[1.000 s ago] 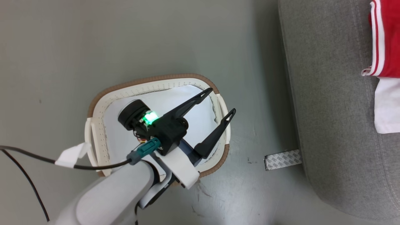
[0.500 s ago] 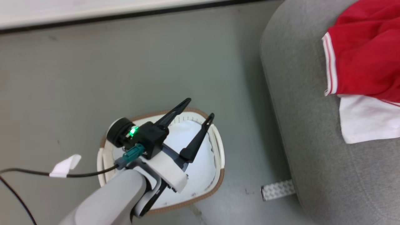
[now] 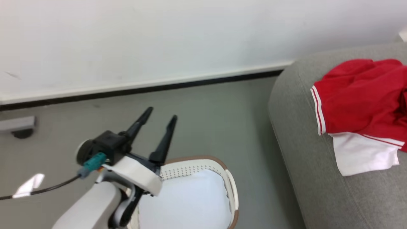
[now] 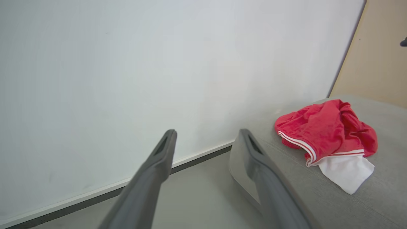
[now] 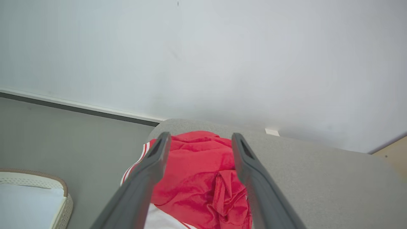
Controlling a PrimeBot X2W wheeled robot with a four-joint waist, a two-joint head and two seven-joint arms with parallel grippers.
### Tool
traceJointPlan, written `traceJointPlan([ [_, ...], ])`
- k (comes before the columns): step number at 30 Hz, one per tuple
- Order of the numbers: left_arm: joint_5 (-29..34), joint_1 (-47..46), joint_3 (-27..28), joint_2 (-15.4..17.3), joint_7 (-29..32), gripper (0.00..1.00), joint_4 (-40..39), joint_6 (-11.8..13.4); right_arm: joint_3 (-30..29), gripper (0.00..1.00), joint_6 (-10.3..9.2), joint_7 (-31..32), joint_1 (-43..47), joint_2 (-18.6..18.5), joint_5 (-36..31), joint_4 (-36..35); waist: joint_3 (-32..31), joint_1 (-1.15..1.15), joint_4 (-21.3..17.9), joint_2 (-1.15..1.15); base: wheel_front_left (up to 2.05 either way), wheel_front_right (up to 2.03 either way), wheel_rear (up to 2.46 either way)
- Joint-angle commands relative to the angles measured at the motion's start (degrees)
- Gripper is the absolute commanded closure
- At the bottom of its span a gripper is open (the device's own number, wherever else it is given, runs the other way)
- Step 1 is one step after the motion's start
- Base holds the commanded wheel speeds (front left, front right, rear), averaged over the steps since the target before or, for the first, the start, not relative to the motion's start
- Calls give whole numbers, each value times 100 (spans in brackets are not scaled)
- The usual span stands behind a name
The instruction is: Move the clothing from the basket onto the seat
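The red clothing [image 3: 359,92] with a white panel and thin white stripes lies crumpled on the grey sofa seat [image 3: 305,152] at the right. It shows as well in the left wrist view [image 4: 324,133] and the right wrist view [image 5: 197,171]. The cream basket [image 3: 203,168] with a brown rim stands on the floor at the bottom centre, holding a pale flat cushion [image 3: 187,203] and no red fabric. My left gripper [image 3: 160,116] is open and empty, raised above the basket's far left side. My right gripper [image 5: 198,136] is open, hovering above the clothing, nothing between its fingers.
A white wall [image 3: 159,38] with a dark baseboard runs behind the grey floor [image 3: 206,111]. A grey fitting [image 3: 17,125] sits at the wall's foot on the left. A black cable with white tape [image 3: 28,186] trails from my left arm.
The head camera has tilted up, bringing the wall into view and pushing the basket to the bottom edge. My left gripper has risen from inside the basket and its fingers stand closer together.
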Motion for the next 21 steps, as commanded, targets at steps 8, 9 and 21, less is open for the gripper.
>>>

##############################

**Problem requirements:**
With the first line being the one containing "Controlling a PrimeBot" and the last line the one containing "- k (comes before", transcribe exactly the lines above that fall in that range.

**Solution to the problem:**
Controlling a PrimeBot X2W wheeled robot with a four-joint waist, a two-joint head and two seven-joint arms with parallel grippers.
### Tool
traceJointPlan, written `traceJointPlan([ [_, ...], ])`
- k (comes before the columns): step number at 30 Hz, one per tuple

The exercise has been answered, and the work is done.